TASK TO COMPLETE:
From the listing below, copy every line with the word "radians".

DATASET CONTENT:
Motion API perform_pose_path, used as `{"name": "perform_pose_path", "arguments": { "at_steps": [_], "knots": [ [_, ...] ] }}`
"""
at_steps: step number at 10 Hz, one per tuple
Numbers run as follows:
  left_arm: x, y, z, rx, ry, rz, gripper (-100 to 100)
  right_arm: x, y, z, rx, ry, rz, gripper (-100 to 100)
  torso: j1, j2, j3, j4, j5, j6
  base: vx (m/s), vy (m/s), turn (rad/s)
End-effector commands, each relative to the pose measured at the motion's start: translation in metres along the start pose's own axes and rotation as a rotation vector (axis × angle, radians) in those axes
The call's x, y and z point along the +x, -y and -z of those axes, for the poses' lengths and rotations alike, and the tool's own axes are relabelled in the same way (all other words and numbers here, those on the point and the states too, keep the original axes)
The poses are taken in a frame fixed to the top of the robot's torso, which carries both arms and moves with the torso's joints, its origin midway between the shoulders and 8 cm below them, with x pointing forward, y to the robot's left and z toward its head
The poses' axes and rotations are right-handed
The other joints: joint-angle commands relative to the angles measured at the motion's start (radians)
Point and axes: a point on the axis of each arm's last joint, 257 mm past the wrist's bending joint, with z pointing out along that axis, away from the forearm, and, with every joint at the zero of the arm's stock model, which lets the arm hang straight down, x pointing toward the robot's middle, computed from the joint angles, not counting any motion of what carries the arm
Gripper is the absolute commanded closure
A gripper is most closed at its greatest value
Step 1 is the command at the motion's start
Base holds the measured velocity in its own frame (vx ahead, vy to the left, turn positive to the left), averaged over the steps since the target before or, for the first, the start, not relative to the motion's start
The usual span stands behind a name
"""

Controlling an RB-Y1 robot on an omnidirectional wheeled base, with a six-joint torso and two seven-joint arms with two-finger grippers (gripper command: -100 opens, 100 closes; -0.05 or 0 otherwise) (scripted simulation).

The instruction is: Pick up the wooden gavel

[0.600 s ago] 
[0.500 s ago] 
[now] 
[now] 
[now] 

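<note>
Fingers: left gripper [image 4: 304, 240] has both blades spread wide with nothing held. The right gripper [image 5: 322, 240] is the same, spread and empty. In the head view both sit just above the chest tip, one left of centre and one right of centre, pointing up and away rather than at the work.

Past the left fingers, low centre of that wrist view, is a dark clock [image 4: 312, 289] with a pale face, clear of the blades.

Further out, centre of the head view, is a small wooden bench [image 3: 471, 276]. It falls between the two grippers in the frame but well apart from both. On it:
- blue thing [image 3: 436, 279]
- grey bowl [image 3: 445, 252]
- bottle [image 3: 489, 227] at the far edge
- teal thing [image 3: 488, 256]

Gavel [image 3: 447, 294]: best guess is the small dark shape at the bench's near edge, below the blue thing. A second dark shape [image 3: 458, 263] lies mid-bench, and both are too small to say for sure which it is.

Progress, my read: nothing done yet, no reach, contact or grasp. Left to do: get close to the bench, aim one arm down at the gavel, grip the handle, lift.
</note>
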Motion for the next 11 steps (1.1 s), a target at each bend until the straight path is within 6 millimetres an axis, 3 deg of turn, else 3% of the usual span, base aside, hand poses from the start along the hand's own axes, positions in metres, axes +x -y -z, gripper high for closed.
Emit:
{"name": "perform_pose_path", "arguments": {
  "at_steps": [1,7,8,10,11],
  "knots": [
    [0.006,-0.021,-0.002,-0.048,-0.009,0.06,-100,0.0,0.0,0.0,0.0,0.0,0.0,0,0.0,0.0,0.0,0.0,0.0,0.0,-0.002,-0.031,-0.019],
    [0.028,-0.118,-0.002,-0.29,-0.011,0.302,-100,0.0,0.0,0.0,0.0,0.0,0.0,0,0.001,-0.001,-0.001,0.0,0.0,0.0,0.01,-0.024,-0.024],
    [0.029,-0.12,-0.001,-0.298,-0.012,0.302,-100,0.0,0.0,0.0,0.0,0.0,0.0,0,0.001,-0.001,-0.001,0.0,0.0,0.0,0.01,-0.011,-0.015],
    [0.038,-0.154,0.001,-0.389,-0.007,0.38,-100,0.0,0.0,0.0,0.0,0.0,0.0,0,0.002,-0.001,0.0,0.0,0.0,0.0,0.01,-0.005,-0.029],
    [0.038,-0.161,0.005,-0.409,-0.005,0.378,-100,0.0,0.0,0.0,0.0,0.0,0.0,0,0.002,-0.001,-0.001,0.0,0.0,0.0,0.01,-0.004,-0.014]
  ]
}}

SOLUTION TO THE PROBLEM:
End-effector commands, each relative to the pose measured at the motion's start: translation in metres along the start pose's own axes and rotation as a rotation vector (axis × angle, radians) in those axes
The other joints: joint-angle commands relative to the angles measured at the motion's start (radians)

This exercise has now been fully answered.